2 Huge Deals as M&A Accelerates

RJ is a member of The Motley Fool Blog Network -- entries represent the personal opinion of the blogger and are not formally edited.

In one of the more surprising deals in some time, pork producer Smithfield Foods (NYSE: SFD) sold itself to Chinese meat producer Shuanghui International for $4.7 billion, or $34 per share in cash. The price represents a 31% premium to the previous day’s closing price. While American pork consumption languishes, the Chinese have a healthy appetite for the meat. Shuanghui will be able to take excess pork supply to the U.S. and deliver it to China. Since it should increase demand for pork globally, we could see competitors like Tyson and Hormel benefit from higher prices industry-wide without resorting to slaughtering excess hogs.

Even though it is an all cash deal, U.S. regulators could throw a wrench in the deal. Relations between the two countries are mediocre at best, and we are sure the Committee on Foreign Investment will be extremely cautious in allowing a Chinese company any access to the U.S.’ food supply-chain. Smithfield will look to alleviate these fears by leaving the existing management team and facilities unchanged.

Shuanghui has also agreed to honor all existing labor agreements—a major selling point for several Congressional members. Still, a Chinese company purchasing an American company drums up fears of encroachment and security concerns. Shuanghui has had issues with food safety in the past, as it was found to have purchased hog feed tainted with clenbuterol; a drug often used to increase the muscle/fat ratio in animals (including humans). Thus, we could easily see the Committee on Foreign Investment rejecting this deal.

On the positive side, we doubt the combined entity will have a hard time gaining anti-trust approval. From what we gathered from Anheuser Busch InBev/Modelo, we believe the government is focused on the potential impact on U.S. consumers with little regard for consumers elsewhere. A tie-up between Tyson and Smithfield could materially hurt U.S. consumers, but it is hard to envision a scenario where the Shuanghui/Smithfield merger meaningfully impacts the U.S. consumer. If the deal receives regulatory approval, it could help increase profitability in the pork industry, boosting the fortunes of both Tyson and Hormel.

Valeant Pharmaceuticals

Valeant Pharmaceuticals (NYSE: VRX) continues its quest to become the largest pharmaceutical company in the world, snatching up eye care giant Bausch & Lomb from private equity firm Warburg Pincus for $8.7 billion.

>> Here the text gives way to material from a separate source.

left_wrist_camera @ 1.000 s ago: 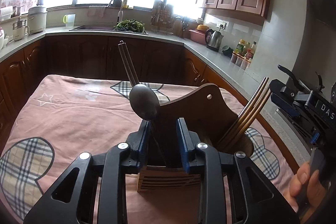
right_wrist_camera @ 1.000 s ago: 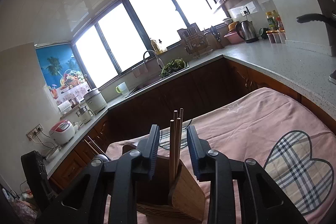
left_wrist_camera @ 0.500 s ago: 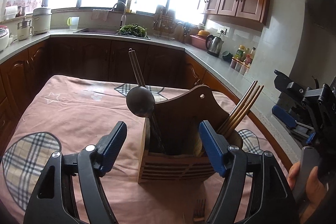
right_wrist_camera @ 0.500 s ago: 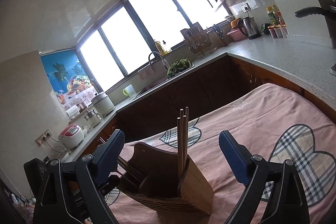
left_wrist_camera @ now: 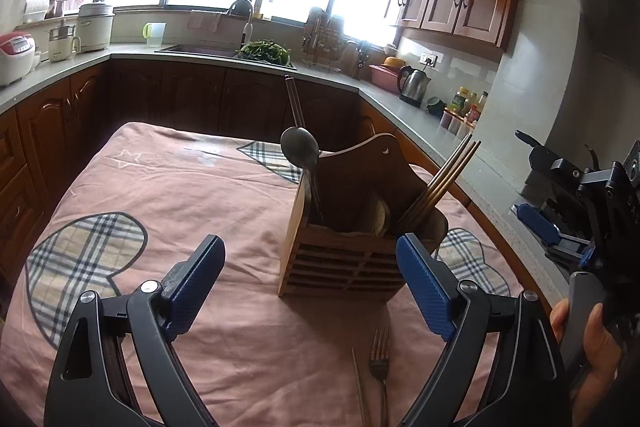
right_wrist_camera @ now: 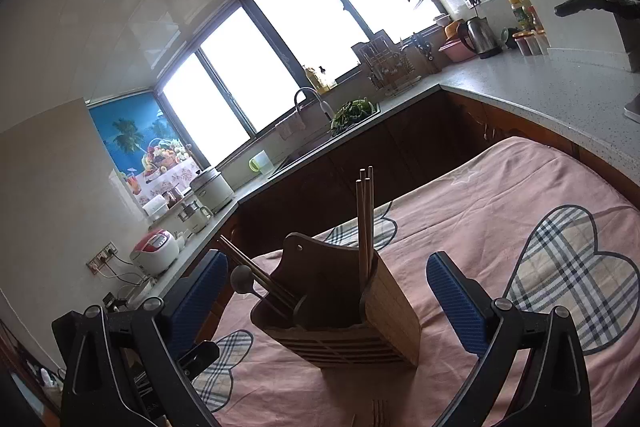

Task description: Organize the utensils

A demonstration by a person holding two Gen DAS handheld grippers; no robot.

The deal includes $1.5 billion to $2 billion in new Valeant equity, and the rest of the deal will be done with new debt.

For a company with a market capitalization of $27 billion, the deal may seem like a stretch. However, Valeant CEO Mike Pearson is known for his tremendous ability to squeeze every dollar of cost synergies out of a deal. Plus, Valeant exploits its tax loopholes to significantly lower taxes paid on its businesses. When Valeant can acquire a company and reduce its effective tax rates from the mid-30% range to single-digits, it immediately makes deals highly accretive to earnings.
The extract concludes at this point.